Gemma Ray spielt ihre Gitarre auch mal mit einem Stahlmesser

Die in Berlin lebende Britin gehört zu den derzeit besonders eindrucksvollen Singer-Songwriterinnen.

Ihre Tremolo-Gitarre spielt sie auch mal mit einem Stahlmesser, unterlegt den satten Sound mit viel Hall und singt dazu mit dieser dunklen, voluminösen Stimme.

Vergleiche mit Lana Del Rey oder Amy Winehouse hat sie gar nicht nötig – erst recht nicht jetzt, für ihr ausgereiftestes, bereits achtes Studioalbum Psychogeology (Bronzerat/Soulfood). Und doch tauchen die Namen (noch) bekannterer Sängerinnen immer wieder auf, wenn es um Gemma Ray geht: Auch Adele, Nancy Sinatra oder Dusty Springfield werden genannt.

Gemma Ray nimmt es als Kompliment, zumindest aber mit Gelassenheit: "Die lustigen Vergleiche sind ja eigentlich die besten", sagte sie vor einigen Jahren im Interview der Deutschen Presse-Agentur.

Die wieder in den "Candy Bomber Studios" im ehemaligen Flughafen Berlin-Tempelhof selbstproduzierte Platte Psychogeology pendelt zwischen den von Ray wohlbekannten Stil-Koordinaten: Fifties-Pop, orchestraler Folk noir, Girlgroup-Chöre im Stil der 60er ("Dreaming Is Easy"), gar ABBA-Anklänge ("In Colour") – zehn Cinemascope-Soundgemälde, Herzschmerz ohne Kitsch.
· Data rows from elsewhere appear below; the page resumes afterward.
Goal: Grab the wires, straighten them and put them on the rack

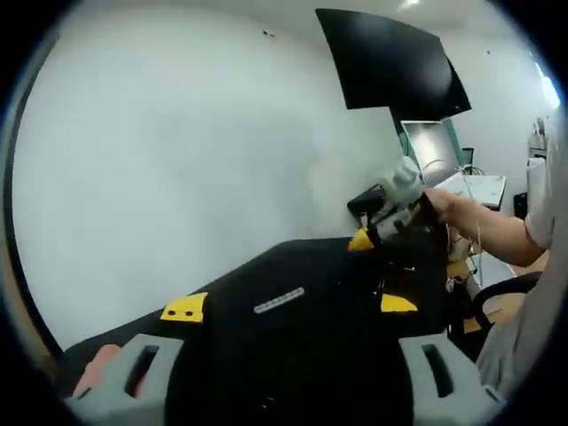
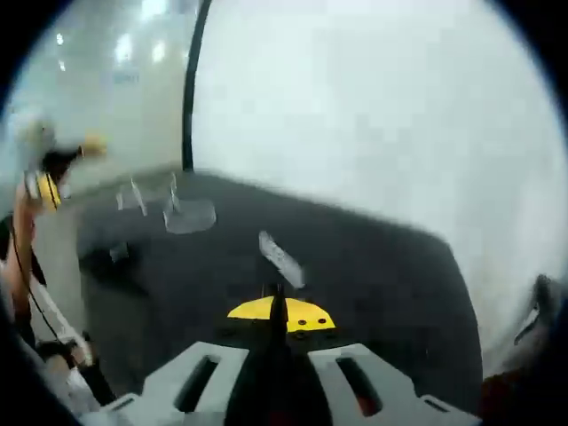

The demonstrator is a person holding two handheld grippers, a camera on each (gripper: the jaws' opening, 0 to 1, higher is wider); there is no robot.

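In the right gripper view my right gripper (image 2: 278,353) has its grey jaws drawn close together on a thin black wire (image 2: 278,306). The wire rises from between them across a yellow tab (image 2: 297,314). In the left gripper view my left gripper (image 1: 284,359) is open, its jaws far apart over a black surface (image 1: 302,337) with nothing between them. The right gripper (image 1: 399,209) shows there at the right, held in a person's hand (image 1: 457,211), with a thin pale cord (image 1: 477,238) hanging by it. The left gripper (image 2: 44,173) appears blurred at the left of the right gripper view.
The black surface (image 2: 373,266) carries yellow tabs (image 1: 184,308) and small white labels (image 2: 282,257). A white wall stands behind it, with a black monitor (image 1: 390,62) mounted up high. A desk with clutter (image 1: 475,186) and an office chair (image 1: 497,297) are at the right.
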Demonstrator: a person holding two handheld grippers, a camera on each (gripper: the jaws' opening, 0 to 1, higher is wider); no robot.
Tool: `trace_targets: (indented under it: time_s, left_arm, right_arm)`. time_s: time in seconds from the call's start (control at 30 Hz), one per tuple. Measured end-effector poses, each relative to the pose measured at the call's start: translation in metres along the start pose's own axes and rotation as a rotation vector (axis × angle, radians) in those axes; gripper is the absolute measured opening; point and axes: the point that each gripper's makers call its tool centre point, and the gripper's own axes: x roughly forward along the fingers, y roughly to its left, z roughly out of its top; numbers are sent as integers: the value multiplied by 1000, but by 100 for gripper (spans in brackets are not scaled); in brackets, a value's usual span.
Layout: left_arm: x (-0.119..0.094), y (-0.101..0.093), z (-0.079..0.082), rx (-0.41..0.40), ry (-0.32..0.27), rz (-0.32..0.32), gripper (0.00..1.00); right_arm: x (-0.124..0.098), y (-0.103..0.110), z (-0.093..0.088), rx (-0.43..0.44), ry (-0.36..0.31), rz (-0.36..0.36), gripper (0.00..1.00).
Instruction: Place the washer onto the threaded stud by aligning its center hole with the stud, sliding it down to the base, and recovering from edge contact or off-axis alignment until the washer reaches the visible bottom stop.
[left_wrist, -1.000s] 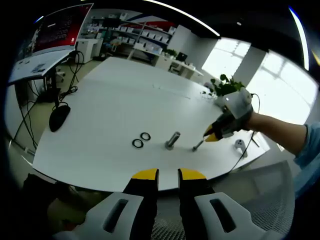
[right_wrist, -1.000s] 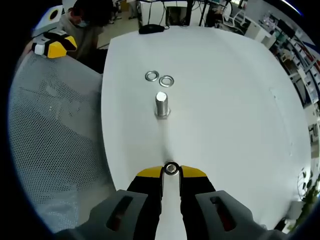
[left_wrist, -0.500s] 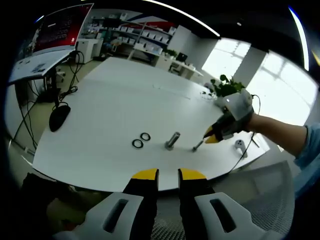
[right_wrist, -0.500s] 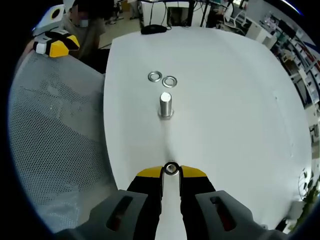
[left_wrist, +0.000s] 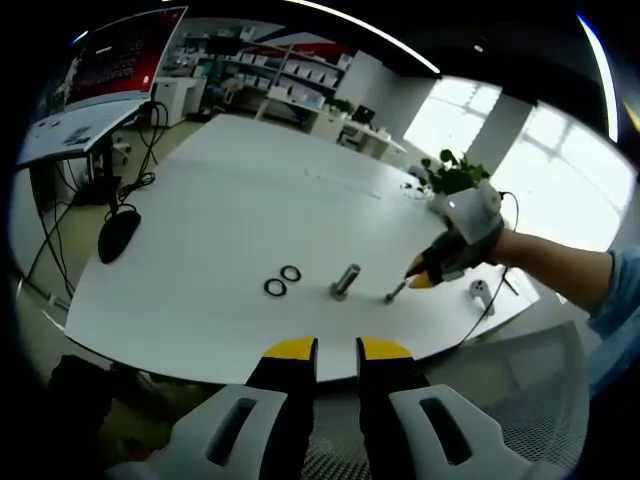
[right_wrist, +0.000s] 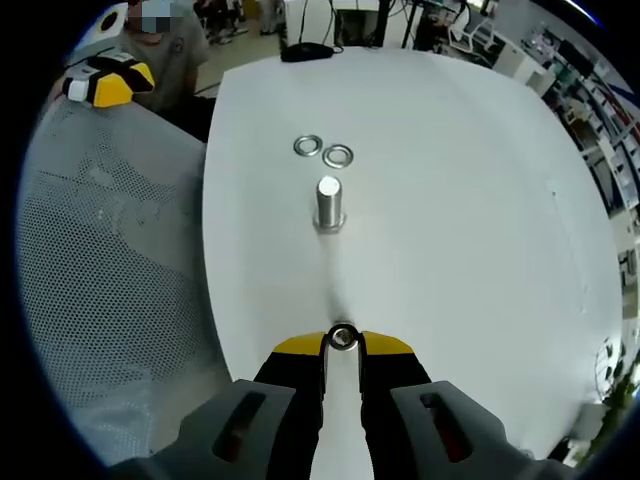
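Right gripper (right_wrist: 342, 343) with yellow-tipped black jaws pinching a small silver metal washer (right_wrist: 343, 337) between the tips, low over the white round-edged table (right_wrist: 470, 200). Straight ahead at 12 o'clock in the right gripper view, standing upright on its hex base, the short silver threaded stud (right_wrist: 328, 203), well apart from the held washer. Beyond the stud, at about 12 o'clock again, two more flat silver washers (right_wrist: 322, 150) lying side by side on the tabletop, just beside one another. Over in the left gripper view, the left gripper (left_wrist: 336, 349) hovering off the near table edge, jaws parallel with a narrow gap, nothing between them. From that angle, the stud (left_wrist: 345, 280) at 12 o'clock, the spare pair (left_wrist: 282, 280) at roughly 11 o'clock, and the right gripper (left_wrist: 415, 277) reaching in from 2 o'clock, tips down near the table (left_wrist: 230, 200) just right of the stud. Black computer mouse (left_wrist: 118, 234) at 9 o'clock on the far left edge. Grey mesh chair back (right_wrist: 110, 300) filling the 9 o'clock side of the right gripper view.
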Motion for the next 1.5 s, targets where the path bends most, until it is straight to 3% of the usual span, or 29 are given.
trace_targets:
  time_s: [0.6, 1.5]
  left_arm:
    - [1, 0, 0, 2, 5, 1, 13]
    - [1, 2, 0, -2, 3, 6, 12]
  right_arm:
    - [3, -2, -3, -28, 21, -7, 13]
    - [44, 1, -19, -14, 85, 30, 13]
Im Vergleich zu den Vorgänger-Alben wie Island Fire und Milk For Your Motors sind die neuen Lieder noch etwas prächtiger, bombastischer angelegt – ohne Gemmas große Stimme jemals zu verschütten. Am schönsten gelingt ihr der von einem wunderbar warmen Bass-Groove angetriebene Song "It"s Only Loneliness". "Das Lied ist eine Umarmung für alle, die sich so fühlen", sagt Gemma Ray dazu.